Steve Leighton said:
“While Truespeed has announced that it does plan to extend its network, we haven’t seen any definitive dates about when its services will be available or indeed whether the build out has started. In contrast, Voneus service is available now. Any home or business within direct line of sight with the Wells Cathedral tower can get Superfast broadband immediately.”
In the video, the guy says their Gigabit Fibre can support 200-
to 300 people, but then article states uncontended 50Mbps
So it’s either 20 users uncontended or it’s 200 @ 50Mbps it can’t be both?

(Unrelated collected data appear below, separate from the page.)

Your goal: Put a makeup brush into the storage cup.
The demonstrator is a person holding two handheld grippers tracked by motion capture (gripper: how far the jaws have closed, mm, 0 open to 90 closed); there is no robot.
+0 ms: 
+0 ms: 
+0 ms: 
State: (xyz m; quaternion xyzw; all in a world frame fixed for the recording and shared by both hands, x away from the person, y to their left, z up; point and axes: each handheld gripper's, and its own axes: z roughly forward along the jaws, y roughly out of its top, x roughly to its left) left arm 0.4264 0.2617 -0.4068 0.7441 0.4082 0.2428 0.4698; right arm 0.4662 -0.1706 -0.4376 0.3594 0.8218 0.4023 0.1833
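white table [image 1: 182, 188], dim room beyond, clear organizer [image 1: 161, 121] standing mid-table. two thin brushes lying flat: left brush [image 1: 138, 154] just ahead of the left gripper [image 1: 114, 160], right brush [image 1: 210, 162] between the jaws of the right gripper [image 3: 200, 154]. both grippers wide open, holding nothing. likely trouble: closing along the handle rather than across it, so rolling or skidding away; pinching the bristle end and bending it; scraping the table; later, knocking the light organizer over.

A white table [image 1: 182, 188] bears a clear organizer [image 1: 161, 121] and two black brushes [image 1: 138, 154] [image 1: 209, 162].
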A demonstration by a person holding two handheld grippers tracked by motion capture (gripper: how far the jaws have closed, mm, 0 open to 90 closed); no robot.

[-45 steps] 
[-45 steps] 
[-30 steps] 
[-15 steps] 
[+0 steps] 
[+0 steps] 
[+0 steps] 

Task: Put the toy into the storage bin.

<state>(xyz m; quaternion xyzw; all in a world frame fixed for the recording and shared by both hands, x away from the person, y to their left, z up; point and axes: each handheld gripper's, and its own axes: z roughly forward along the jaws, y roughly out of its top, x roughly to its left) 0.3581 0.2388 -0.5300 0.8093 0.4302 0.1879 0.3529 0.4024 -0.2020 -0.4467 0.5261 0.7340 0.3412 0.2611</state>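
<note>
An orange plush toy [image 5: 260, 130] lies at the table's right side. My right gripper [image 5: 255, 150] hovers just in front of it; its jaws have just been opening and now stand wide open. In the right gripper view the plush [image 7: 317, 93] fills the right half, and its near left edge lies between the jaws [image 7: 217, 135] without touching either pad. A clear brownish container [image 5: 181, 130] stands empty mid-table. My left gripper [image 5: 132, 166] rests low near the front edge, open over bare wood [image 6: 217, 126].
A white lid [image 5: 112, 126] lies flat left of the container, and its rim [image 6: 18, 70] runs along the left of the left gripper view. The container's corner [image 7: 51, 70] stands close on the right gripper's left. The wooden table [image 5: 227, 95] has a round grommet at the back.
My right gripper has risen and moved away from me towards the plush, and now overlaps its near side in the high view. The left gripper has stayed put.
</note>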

That isn’t that different to OR GPON ratios of 80Mb/s….
So I would guess it is GPON (1-2.5Gb/s backhaul) based and not XGSGPON (10Gb/s backhaul) – but upgrading once the fibre is in place is pretty doable.

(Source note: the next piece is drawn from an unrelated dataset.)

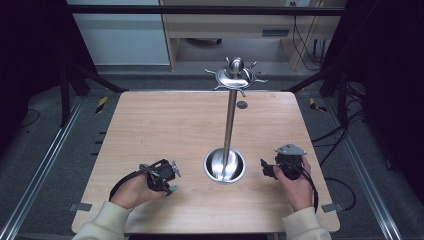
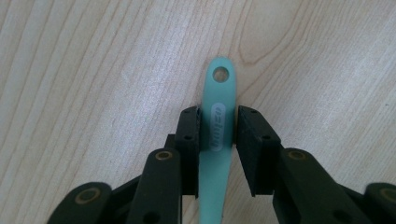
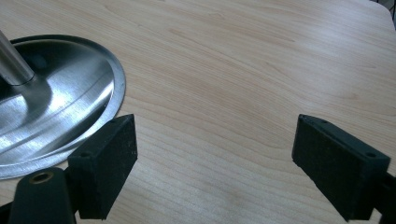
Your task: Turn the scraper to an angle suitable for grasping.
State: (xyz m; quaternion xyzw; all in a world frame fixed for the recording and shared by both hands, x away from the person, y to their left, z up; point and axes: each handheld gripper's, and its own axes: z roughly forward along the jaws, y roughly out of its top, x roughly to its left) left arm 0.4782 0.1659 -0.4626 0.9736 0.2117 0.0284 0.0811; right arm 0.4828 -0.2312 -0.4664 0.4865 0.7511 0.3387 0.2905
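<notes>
- Mint-green flat handle [image 2: 218,135], a hole near its rounded tip, lay on the wooden table [image 1: 165,125]. The left gripper [image 2: 218,133] had its two jaws closed against the handle's sides, partway down from the hole.
- In the high view a small green tip [image 1: 173,189] showed just below the left gripper [image 1: 167,175], near the table's near-left part. The rest of the tool was hidden under the gripper and left hand [image 1: 134,191]; what kind of tool it was could not be made out.
- The handle's lower end ran off the bottom of the left gripper view, between the jaws.
- Steel stand [image 1: 230,125] at centre: round dished base [image 1: 225,165] on the table, upright pole, hooked crown [image 1: 235,77] at top, over the far edge.
- Right gripper [image 1: 270,167] sat just right of the base, held by the right hand [image 1: 295,187]; jaws wide apart, nothing between them.
- In the right gripper view the base rim [image 3: 116,84] lay close beside one jaw; whether they touched was unclear. Bare wood filled the gap [image 3: 215,154].
- Open tabletop on the far left and far right; both hands worked near the near edge.
- Small dark disc [image 1: 242,104] on the far table, too small to identify.
</notes>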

I don’t pretend to understand the business dynamics of this but I hope they have a rapid payback period otherwise the FTTP vendors will eat them for breakfast on reliability and bandwidth.
@Mark. The fibre is backhaul capacity for their wireless network, it’s not the speed end-users are offered.
Great news but I wish they would sort out the mobile reception out in Wells. It’s been awful for years due to NIMBY groups protesting at any kind of Masts being put up.
I grew up there and remember having to leave my 3310 in the window sill to receive txt messages. 20 years on when I visit my mum in the same house I again leave my smart phone in the window sill to receive calls or texts.
Well, I live just up the hill from Wells and was using Voneus FWA in Priddy. I cancelled and switched to Vfe 4G (which today has been awful). Voneus have been OK for me but they failed to connect up lots of people in Priddy. Speeds were very variable – I got 45Mbps but others on the same relay got 20Mbps? Overall I was happy with Voneus.
Truespeed on the other hand are too expensive and too restrictive. I hate it that you have to pay through the nose to get a static IP address by signing up to their home worker package. Truespeed are coming to Priddy in April’ish and I suspect I will sign up (but use Andrews and Arnolds L2TP service for incomming connections).
It is odd though, Voneus had said they would roll out FTTP in Priddy but thet all went rather quiet. They are very dissorganized.